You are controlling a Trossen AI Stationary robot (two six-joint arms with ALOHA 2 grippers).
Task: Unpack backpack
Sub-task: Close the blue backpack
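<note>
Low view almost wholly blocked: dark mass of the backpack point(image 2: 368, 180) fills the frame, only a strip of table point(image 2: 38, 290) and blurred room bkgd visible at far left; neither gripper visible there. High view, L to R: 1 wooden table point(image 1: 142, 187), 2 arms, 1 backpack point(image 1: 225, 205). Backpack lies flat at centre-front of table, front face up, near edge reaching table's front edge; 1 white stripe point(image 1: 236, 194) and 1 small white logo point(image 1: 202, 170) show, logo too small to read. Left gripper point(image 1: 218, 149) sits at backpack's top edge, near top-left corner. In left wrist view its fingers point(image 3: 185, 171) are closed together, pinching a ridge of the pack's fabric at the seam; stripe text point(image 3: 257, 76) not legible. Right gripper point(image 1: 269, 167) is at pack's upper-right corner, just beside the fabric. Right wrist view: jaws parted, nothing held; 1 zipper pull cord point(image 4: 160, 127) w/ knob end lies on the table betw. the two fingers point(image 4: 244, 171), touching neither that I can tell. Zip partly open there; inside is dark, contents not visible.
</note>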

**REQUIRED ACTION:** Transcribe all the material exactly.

**TASK ANSWER:**
You are controlling a Trossen AI Stationary robot (two six-joint arms with ALOHA 2 grippers).
Task: Unpack backpack
Sub-task: Close the blue backpack
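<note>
Low view almost wholly blocked: dark mass of the backpack point(image 2: 368, 180) fills the frame, only a strip of table point(image 2: 38, 290) and blurred room bkgd visible at far left; neither gripper visible there. High view, L to R: 1 wooden table point(image 1: 142, 187), 2 arms, 1 backpack point(image 1: 225, 205). Backpack lies flat at centre-front of table, front face up, near edge reaching table's front edge; 1 white stripe point(image 1: 236, 194) and 1 small white logo point(image 1: 202, 170) show, logo too small to read. Left gripper point(image 1: 218, 149) sits at backpack's top edge, near top-left corner. In left wrist view its fingers point(image 3: 185, 171) are closed together, pinching a ridge of the pack's fabric at the seam; stripe text point(image 3: 257, 76) not legible. Right gripper point(image 1: 269, 167) is at pack's upper-right corner, just beside the fabric. Right wrist view: jaws parted, nothing held; 1 zipper pull cord point(image 4: 160, 127) w/ knob end lies on the table betw. the two fingers point(image 4: 244, 171), touching neither that I can tell. Zip partly open there; inside is dark, contents not visible.
</note>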

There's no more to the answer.